Find the lines below that contain the string "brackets". Copy each one.

§ Collected data:
[Start of Attachment]

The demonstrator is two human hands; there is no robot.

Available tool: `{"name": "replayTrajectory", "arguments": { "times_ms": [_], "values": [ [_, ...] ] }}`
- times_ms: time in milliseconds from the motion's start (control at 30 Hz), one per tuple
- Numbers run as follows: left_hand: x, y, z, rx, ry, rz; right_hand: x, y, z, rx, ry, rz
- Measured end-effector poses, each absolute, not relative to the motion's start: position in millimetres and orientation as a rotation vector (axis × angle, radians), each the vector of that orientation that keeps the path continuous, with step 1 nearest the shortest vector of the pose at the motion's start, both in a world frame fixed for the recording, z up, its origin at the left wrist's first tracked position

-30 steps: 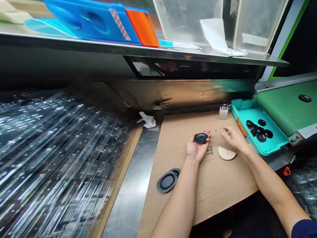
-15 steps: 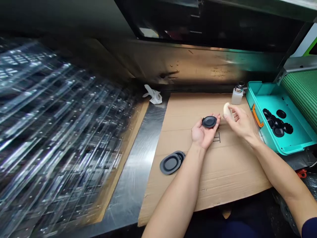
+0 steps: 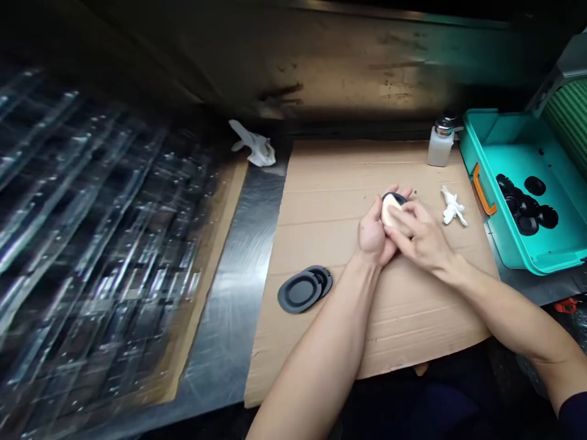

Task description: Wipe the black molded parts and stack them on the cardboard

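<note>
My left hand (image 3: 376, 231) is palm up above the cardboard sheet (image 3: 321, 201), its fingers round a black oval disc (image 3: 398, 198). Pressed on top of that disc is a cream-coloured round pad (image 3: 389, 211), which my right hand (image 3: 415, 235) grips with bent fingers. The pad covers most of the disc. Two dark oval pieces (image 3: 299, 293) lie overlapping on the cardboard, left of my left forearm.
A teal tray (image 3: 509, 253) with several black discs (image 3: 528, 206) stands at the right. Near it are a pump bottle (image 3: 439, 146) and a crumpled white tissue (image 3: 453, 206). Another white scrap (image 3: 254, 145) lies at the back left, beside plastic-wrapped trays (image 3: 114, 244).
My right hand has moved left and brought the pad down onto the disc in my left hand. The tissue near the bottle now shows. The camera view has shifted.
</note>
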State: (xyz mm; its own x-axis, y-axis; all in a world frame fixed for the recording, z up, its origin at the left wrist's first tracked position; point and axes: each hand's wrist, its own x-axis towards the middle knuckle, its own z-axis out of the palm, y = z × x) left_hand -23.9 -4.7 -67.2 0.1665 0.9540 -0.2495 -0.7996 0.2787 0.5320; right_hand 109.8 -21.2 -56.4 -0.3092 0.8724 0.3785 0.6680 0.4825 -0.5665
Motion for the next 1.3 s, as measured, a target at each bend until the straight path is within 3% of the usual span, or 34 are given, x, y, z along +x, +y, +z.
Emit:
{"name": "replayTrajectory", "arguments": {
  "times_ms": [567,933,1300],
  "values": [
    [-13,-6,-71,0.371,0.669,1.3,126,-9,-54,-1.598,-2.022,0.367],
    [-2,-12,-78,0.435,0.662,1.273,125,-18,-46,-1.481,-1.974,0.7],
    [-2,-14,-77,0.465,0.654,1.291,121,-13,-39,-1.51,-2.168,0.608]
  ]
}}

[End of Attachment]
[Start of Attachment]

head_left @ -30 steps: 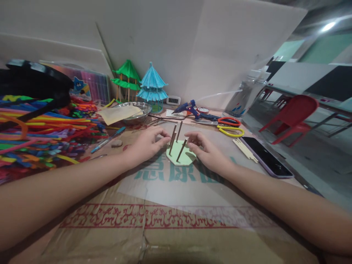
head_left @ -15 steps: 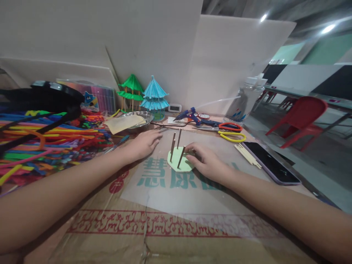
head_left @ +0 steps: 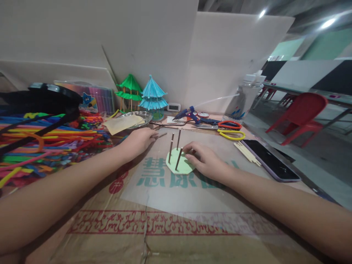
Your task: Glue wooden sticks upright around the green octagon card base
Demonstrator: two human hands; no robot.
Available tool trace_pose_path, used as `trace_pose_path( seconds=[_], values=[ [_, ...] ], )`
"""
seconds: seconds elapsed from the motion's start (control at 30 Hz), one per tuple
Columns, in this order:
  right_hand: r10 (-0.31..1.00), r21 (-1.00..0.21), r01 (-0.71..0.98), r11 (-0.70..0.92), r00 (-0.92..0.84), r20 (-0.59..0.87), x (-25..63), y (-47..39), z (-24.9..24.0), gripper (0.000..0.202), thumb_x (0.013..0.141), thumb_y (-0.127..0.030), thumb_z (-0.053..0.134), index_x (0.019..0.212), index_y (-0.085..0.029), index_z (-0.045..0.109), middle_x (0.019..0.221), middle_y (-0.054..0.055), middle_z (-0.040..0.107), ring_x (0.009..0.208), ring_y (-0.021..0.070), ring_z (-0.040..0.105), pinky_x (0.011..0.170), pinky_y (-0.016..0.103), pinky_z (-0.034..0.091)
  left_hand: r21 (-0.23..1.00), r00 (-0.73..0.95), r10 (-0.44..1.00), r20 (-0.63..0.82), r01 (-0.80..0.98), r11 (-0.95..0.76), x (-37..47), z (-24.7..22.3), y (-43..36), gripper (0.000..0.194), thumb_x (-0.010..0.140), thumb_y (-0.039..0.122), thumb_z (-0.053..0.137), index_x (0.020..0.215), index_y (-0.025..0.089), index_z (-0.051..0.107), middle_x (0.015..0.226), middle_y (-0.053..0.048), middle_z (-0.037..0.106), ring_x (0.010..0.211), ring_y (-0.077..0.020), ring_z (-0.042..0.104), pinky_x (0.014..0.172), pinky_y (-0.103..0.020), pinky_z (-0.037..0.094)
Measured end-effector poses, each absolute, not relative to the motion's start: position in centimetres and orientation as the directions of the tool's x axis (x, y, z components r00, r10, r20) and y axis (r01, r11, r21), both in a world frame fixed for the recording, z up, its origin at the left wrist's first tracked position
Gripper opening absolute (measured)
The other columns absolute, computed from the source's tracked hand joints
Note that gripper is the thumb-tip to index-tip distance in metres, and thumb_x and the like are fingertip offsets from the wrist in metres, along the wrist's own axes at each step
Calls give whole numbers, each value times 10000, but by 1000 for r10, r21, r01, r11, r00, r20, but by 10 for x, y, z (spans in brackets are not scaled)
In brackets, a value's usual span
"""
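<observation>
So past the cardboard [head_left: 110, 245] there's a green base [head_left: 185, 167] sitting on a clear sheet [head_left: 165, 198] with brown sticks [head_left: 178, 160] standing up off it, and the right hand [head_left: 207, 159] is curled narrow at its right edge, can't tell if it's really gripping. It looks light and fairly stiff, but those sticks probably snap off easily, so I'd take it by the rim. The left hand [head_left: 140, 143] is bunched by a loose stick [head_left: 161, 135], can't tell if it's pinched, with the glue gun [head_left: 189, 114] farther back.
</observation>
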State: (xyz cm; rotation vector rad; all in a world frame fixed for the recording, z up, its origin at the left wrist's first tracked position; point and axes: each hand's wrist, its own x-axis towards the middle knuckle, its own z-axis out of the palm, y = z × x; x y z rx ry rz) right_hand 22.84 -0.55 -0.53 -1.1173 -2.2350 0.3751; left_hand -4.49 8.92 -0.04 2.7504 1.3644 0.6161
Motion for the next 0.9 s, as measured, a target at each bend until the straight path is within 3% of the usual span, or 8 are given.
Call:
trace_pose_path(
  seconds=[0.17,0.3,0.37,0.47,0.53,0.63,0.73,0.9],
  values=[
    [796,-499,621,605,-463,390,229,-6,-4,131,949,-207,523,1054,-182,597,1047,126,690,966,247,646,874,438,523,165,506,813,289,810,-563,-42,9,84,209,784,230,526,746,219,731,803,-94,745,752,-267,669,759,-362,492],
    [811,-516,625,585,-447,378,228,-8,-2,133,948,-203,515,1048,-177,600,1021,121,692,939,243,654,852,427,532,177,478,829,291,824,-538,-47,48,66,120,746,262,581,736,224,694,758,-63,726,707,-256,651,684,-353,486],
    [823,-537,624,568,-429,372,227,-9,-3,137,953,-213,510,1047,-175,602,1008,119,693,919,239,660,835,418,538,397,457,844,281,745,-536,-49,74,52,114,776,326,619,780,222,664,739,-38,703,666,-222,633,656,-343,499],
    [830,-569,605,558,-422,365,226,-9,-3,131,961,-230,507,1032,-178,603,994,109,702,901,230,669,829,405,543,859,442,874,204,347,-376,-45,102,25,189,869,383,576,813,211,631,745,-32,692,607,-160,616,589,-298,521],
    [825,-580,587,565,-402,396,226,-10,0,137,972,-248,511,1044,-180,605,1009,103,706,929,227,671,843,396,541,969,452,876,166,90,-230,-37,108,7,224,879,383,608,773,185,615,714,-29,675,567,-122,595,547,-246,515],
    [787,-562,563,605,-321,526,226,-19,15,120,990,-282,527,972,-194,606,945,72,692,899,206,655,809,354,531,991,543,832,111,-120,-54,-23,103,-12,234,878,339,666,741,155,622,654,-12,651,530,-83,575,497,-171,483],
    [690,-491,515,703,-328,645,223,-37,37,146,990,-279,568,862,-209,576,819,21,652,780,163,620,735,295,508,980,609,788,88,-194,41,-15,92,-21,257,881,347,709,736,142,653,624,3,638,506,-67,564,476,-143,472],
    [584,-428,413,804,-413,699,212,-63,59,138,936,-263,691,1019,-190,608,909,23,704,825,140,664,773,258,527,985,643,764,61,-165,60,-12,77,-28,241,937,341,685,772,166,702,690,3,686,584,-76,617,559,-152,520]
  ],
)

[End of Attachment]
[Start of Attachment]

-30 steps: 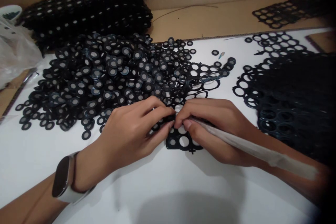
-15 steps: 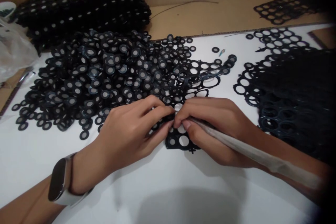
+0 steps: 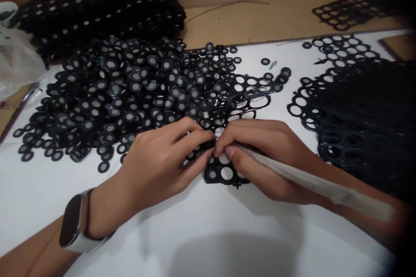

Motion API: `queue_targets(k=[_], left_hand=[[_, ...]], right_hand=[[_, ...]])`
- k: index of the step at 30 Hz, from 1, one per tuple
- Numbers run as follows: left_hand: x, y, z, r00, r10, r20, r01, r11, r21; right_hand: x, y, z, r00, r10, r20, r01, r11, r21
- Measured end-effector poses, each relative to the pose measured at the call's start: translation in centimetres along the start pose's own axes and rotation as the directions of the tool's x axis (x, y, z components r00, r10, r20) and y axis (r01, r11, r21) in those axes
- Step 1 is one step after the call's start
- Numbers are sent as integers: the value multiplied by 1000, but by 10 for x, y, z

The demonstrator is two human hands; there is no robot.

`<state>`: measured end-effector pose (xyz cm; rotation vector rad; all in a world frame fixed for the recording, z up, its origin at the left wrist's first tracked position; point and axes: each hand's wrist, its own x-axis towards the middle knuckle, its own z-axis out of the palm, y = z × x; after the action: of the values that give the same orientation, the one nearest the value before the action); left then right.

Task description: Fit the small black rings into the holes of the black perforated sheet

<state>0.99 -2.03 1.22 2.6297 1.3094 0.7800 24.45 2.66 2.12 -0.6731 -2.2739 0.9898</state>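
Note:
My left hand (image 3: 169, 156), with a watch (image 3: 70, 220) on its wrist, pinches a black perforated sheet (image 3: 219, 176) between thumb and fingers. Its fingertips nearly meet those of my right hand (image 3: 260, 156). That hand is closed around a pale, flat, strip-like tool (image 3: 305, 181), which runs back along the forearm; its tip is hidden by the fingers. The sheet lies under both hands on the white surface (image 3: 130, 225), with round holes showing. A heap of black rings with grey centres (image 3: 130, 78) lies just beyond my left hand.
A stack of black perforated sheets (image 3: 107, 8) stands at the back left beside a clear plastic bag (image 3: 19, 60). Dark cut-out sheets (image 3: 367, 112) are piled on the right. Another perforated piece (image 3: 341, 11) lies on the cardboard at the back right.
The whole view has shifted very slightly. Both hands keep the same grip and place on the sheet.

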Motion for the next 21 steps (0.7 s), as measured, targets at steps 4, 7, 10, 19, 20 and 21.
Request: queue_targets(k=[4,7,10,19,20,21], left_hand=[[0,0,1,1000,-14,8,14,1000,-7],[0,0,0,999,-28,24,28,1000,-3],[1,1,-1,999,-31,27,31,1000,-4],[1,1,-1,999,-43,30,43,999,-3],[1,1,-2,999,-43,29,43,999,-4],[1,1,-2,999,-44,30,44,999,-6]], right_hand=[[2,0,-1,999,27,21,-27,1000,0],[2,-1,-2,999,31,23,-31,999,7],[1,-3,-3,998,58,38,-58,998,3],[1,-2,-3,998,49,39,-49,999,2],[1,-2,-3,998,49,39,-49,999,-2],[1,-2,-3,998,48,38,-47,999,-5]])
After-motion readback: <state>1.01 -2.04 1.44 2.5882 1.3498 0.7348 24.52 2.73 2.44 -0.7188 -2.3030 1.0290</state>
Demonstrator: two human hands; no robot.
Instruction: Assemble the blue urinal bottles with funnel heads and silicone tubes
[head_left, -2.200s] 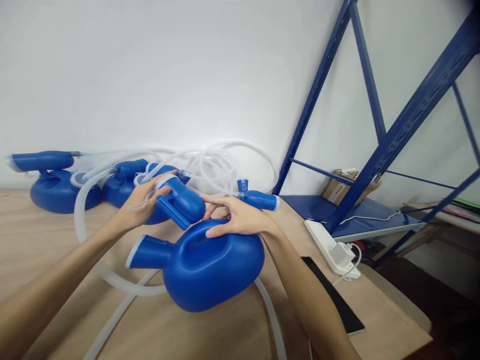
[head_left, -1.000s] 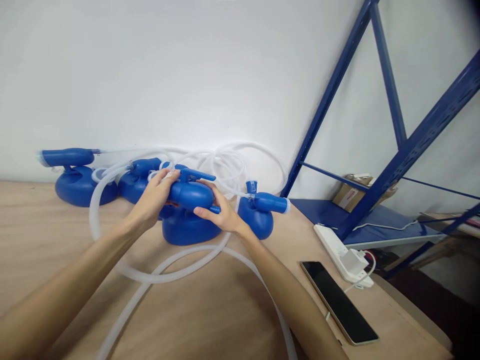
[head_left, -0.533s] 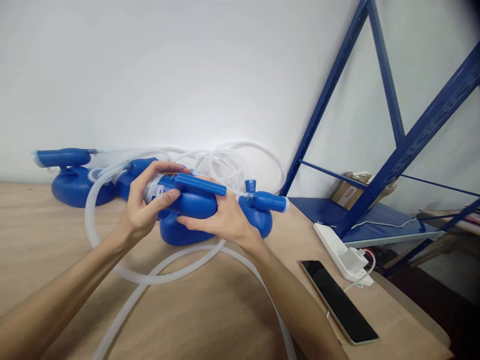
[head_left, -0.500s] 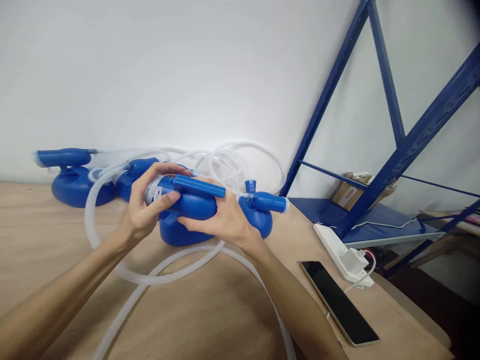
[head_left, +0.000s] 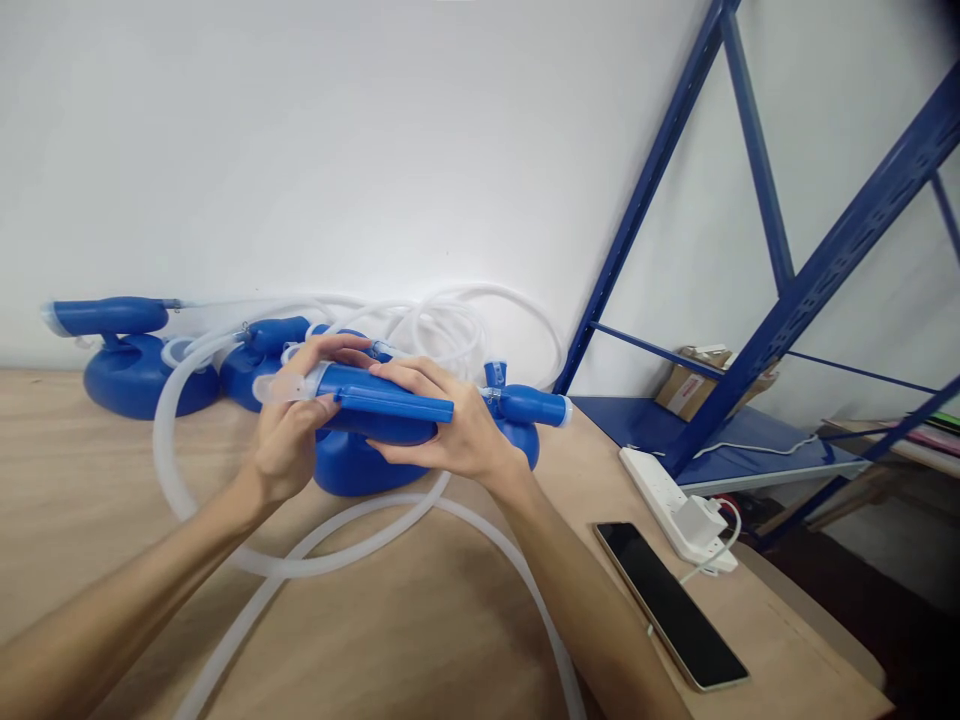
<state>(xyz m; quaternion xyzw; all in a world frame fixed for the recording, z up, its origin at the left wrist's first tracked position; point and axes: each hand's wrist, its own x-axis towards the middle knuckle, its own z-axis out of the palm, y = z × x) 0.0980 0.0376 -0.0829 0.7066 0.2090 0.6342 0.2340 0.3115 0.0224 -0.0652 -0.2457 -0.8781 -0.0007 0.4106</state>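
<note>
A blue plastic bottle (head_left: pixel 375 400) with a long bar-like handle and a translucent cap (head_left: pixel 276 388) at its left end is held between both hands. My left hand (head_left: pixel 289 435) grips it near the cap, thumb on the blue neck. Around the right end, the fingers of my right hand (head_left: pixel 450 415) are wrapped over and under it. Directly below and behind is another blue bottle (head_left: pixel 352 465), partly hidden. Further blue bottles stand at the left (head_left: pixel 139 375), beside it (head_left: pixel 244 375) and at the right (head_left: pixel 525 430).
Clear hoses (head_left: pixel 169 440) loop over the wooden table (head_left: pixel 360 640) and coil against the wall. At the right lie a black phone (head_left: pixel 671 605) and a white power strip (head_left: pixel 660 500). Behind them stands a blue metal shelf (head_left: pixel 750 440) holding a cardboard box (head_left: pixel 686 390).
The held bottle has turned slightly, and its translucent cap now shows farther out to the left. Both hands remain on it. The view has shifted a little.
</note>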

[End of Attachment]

§ ANSWER SPACE:
Calls give whole numbers, each value times 10000, but by 1000 for r10, r21, r01, r11, r00, r20, but by 10 for x, y, z (spans in brackets are not scaled)
In brackets, a value's usual span

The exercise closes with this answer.